◆ **WHAT YOU NEED TO DO**:
Look below for the line containing "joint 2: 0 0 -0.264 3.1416" and the line containing "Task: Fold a"; repeat exactly those two lines and all lines between them, and nothing else.

________________

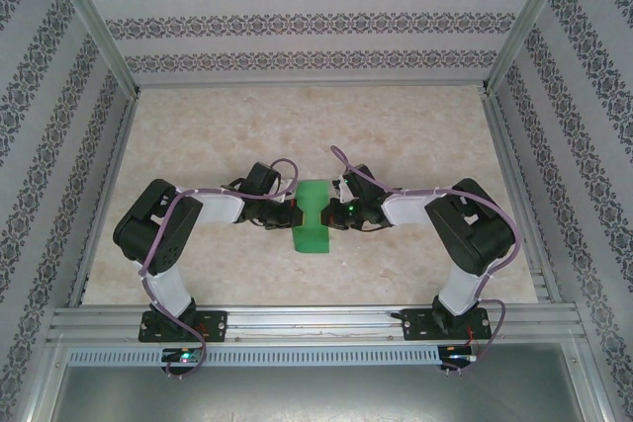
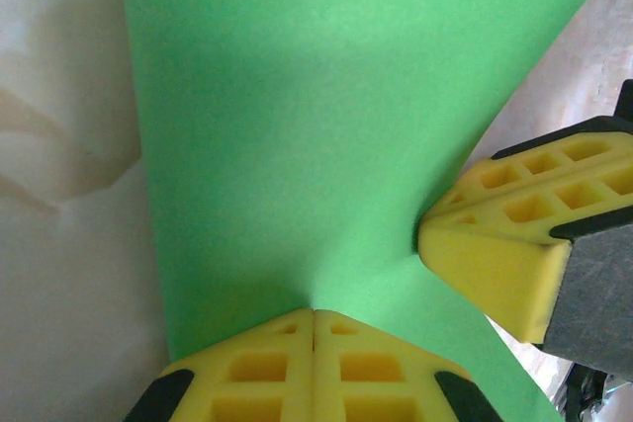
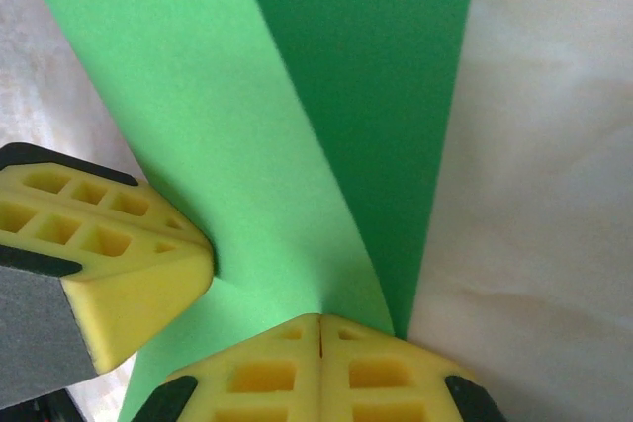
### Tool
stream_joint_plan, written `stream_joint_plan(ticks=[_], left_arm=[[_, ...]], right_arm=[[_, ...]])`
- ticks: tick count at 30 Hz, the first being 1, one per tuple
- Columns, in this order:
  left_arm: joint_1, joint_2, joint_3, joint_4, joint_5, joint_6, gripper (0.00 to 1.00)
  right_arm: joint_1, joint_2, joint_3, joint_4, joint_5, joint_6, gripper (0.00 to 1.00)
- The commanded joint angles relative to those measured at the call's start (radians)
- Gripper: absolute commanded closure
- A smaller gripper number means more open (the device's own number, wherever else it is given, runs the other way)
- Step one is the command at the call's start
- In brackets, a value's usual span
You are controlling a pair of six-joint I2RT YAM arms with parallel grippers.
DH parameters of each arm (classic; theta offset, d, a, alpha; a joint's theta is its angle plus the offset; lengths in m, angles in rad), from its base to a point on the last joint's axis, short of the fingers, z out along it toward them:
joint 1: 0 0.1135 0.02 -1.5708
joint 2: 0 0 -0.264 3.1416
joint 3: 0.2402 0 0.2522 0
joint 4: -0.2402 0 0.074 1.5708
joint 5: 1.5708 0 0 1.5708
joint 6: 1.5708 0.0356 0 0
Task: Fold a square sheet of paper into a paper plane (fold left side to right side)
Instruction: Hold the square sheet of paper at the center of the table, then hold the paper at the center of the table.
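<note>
The square sheet of paper (image 1: 315, 235) is bright green and lies folded into a narrow layered strip at the table's centre. My left gripper (image 1: 297, 214) comes at it from the left and my right gripper (image 1: 334, 214) from the right, nearly facing each other. In the left wrist view the left gripper (image 2: 315, 311) is shut, its yellow tips resting on the paper (image 2: 297, 126), with a right fingertip (image 2: 495, 254) pressing beside it. In the right wrist view the right gripper (image 3: 320, 317) is shut on top of the paper's lighter flap (image 3: 247, 145), next to a darker layer (image 3: 386, 96).
The marble-patterned table (image 1: 198, 135) spreads around the paper on all sides. Patterned walls (image 1: 59, 96) enclose the left, right and back. An aluminium rail (image 1: 316, 318) carrying both arm bases runs along the near edge.
</note>
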Motion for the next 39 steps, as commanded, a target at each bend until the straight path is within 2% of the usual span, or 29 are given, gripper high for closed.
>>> stream_joint_plan(ticks=[1,7,20,31,39], left_arm=[[-0.011,0.046,-0.003,-0.043,-0.048,0.016,1.0],[-0.011,0.057,0.003,-0.045,-0.051,0.014,1.0],[-0.011,0.057,0.004,-0.044,-0.044,0.016,1.0],[-0.011,0.027,-0.014,-0.06,-0.039,0.02,1.0],[-0.011,-0.047,-0.107,-0.061,-0.037,0.006,1.0]], right_arm=[[0.006,-0.047,0.021,-0.029,0.014,-0.015,1.0],[0.025,-0.048,0.042,0.034,-0.004,0.009,1.0],[0.059,0.103,0.122,0.124,0.012,0.032,1.0],[0.06,0.163,0.111,0.068,0.078,0.035,1.0],[0.038,0.174,0.069,0.048,0.106,0.047,1.0]])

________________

◆ **ANSWER TO THIS TASK**:
joint 2: 0 0 -0.264 3.1416
joint 3: 0.2402 0 0.2522 0
joint 4: -0.2402 0 0.074 1.5708
joint 5: 1.5708 0 0 1.5708
joint 6: 1.5708 0.0356 0 0
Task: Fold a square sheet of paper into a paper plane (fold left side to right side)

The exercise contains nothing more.